* _WORK TO BE COMPLETED_
Each line from the start of the data below through the one containing "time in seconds" must be reproduced exactly.

* _DATA SEGMENT_
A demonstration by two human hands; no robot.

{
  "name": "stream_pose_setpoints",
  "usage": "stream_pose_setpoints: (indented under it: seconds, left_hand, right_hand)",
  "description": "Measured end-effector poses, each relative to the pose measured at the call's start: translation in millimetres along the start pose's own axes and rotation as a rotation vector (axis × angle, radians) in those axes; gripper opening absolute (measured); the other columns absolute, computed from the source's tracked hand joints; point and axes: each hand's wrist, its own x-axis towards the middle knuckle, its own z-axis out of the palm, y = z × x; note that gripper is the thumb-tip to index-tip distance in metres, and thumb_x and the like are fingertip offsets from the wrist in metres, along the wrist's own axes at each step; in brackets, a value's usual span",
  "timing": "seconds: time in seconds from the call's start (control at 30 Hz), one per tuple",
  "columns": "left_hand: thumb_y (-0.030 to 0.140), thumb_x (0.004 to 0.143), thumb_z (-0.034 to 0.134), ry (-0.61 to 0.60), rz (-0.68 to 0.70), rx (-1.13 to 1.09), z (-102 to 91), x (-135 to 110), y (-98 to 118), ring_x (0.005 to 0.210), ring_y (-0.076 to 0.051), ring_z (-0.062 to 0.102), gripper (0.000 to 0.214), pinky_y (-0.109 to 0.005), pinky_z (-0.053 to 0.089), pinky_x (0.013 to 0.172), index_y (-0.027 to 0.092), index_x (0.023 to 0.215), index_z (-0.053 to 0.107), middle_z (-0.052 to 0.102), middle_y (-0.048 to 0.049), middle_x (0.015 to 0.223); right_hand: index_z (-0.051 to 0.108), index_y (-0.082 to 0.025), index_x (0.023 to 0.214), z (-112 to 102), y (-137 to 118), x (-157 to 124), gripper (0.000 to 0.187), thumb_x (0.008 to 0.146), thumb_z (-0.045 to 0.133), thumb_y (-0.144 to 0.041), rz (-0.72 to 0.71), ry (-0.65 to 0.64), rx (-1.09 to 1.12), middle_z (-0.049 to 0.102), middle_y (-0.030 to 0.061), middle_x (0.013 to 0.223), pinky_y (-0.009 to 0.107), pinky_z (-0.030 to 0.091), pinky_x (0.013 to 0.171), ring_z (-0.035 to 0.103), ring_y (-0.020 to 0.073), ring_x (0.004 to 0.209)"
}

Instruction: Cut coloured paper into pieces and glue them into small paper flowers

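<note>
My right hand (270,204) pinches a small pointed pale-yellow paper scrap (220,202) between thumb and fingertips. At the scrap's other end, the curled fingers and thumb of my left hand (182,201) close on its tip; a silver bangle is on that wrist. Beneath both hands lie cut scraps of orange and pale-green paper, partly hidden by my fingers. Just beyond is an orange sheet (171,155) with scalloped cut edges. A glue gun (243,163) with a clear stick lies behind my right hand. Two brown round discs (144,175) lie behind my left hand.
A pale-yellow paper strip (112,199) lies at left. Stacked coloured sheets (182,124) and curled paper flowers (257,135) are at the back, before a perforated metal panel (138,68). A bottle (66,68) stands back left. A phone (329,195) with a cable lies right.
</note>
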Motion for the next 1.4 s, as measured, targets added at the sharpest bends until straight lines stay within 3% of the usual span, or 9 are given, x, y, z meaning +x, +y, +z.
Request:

* _PROBLEM SOLUTION_
A demonstration by two human hands; no robot.

{
  "name": "stream_pose_setpoints",
  "usage": "stream_pose_setpoints: (indented under it: seconds, left_hand, right_hand)",
  "description": "Measured end-effector poses, each relative to the pose measured at the call's start: translation in millimetres along the start pose's own axes and rotation as a rotation vector (axis × angle, radians) in those axes; gripper opening absolute (measured); the other columns absolute, computed from the source's tracked hand joints; point and axes: each hand's wrist, its own x-axis towards the middle knuckle, its own z-axis out of the palm, y = z × x; note that gripper is the thumb-tip to index-tip distance in metres, and thumb_x and the like are fingertip offsets from the wrist in metres, along the wrist's own axes at each step; in brackets, a value's usual span",
  "timing": "seconds: time in seconds from the call's start (control at 30 Hz), one per tuple",

At this point, the answer is complete.